As holdings têm ganhado papel central na organização de grupos empresariais brasileiros. Muito além da mera função de controle societário, passaram a centralizar atividades administrativas, jurídicas, financeiras e estratégicas, promovendo eficiência e sinergia entre as empresas do grupo. Contudo, o repasse de despesas pela holding para suas controladas traz implicações fiscais relevantes e, quando não estruturado corretamente, pode gerar glosas fiscais e autuações milionárias
O Que É uma Holding e Como Funciona na Prática?
Uma holding é uma empresa criada para controlar outras empresas ou administrar bens e patrimônios. Ela pode ser usada por grupos empresariais para centralizar decisões estratégicas ou por famílias para organizar e proteger seu patrimônio.
Na prática, a holding não necessariamente produz bens ou presta serviços, mas detém quotas ou ações de outras empresas, coordenando sua gestão e planejamento.
👉 Exemplo prático: uma família com vários imóveis pode criar uma holding patrimonial, transferir os bens para ela e, com isso, facilitar o planejamento sucessório, reduzir impostos e evitar conflitos entre herdeiros.
O que são despesas incorridas por holdings?
Trata-se de gastos realizados pela empresa controladora que beneficiam direta ou indiretamente o grupo, como:
- Assessoria jurídica, contábil e tributária;
- Sistemas de TI e segurança da informação;
- Consultorias e auditorias externas;
- Treinamentos e programas de compliance;
- Planejamento estratégico e financeiro;
- Licenças de softwares de uso comum;
Apesar de realizados pela holding, esses custos geralmente beneficiam outras empresas do grupo. A questão central é: essas despesas podem ser reembolsadas e deduzidas pelas controladas no cálculo do Lucro Real?

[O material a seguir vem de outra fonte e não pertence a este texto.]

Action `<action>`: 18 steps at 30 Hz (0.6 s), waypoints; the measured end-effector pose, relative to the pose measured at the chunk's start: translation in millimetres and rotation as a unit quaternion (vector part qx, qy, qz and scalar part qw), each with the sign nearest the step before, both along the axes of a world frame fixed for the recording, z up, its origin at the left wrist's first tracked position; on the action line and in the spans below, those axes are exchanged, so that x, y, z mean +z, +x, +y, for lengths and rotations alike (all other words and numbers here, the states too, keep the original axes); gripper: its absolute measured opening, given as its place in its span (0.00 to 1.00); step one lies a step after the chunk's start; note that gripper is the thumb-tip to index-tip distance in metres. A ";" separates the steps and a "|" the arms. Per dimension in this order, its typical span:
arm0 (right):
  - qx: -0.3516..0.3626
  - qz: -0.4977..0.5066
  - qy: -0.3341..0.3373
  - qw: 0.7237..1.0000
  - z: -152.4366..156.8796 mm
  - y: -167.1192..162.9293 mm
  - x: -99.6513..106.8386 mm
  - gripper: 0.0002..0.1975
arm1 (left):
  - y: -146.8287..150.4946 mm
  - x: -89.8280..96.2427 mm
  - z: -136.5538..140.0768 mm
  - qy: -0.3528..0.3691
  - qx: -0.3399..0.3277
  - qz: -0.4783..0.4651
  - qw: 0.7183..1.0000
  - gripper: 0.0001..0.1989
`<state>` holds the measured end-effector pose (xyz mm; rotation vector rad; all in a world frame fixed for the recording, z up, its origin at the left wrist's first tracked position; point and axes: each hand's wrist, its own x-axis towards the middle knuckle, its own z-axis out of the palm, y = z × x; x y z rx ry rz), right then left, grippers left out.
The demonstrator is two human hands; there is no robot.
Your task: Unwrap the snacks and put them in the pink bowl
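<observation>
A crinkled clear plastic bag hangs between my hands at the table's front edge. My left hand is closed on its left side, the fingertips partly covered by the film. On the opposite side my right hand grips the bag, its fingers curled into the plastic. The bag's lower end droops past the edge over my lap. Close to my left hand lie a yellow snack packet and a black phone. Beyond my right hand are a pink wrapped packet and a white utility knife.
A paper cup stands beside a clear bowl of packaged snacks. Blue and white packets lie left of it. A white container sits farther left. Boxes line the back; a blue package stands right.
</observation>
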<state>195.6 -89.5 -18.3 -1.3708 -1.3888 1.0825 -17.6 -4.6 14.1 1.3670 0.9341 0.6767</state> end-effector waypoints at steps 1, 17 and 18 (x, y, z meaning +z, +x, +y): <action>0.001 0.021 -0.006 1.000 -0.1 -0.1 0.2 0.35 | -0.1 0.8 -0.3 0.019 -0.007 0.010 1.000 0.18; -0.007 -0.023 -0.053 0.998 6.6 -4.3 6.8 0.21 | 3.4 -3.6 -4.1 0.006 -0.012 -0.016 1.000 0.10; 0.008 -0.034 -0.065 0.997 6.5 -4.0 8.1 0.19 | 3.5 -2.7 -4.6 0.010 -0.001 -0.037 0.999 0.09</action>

Critérios legais para dedutibilidade no Lucro Real
A Lei nº 9.249/1995 (art. 13) e o RIR/2018 preveem que só são dedutíveis as despesas que forem:
- Necessárias, usuais e normais à atividade;
- Comprovadas mediante documentos hábeis;
- Escrituradas contabilmente;
- Ligadas à manutenção da fonte produtora.
Portanto, não basta que a despesa tenha ocorrido: ela precisa ter efetivo nexo com a atividade da empresa que deseja deduzi-la. No caso de reembolso da holding pelas operacionais, essa dedução é possível apenas se houver benefício mensurável e documentado.
Cuidados exigidos no rateio de despesas
A Instrução Normativa RFB nº 1.470/2014 determina:
- Contrato formal e escrito de rateio, com critérios objetivos (como número de funcionários, faturamento ou consumo);
- Ausência de intuito lucrativo no reembolso;
- Registro contábil e fiscal regular;
- Comprovação do efetivo benefício para cada empresa;
- Manutenção de notas fiscais, relatórios e memórias de cálculo.
Sem isso, a Receita Federal pode:
- Tratar o valor reembolsado como receita tributável da holding;
- Glosar a dedução pelas operacionais;
- Lavar auto de infração com multa de ofício de até 150%.
O que diz a jurisprudência?
O CARF tem entendido que:
- É válido o reembolso desde que haja benefício direto comprovado;
- A holding não pode auferir lucro no repasse;
- Deve haver contrato formal de rateio e critério justo.
Essa jurisprudência fortalece o posicionamento de que o planejamento tributário estruturado é perfeitamente lícito, desde que documentado e transparente.
Exemplo prático
Uma holding contrata consultoria de compliance por R$ 100 mil para atender três empresas do grupo. O rateio é feito com base no número de funcionários:
- Empresa A: 40% = R$ 40 mil
- Empresa B: 35% = R$ 35 mil
- Empresa C: 25% = R$ 25 mil
Se todas assinarem contrato de rateio, comprovarem o benefício e registrarem o valor como despesa operacional, a dedução será lícita e o reembolso não tributável para a holding.
O que sua empresa deve fazer?
Se sua holding realiza despesas que beneficiam outras empresas do grupo, formalize contratos de rateio e mantenha todos os documentos comprobatórios. Isso garantirá:
- Economia tributária com dedutibilidade de despesas;
- Segurança jurídica frente a uma fiscalização da Receita Federal;
- Maior transparência na gestão do grupo econômico.
A dedutibilidade é possível, mas exige planejamento tributário estratégico e adequado suporte documental.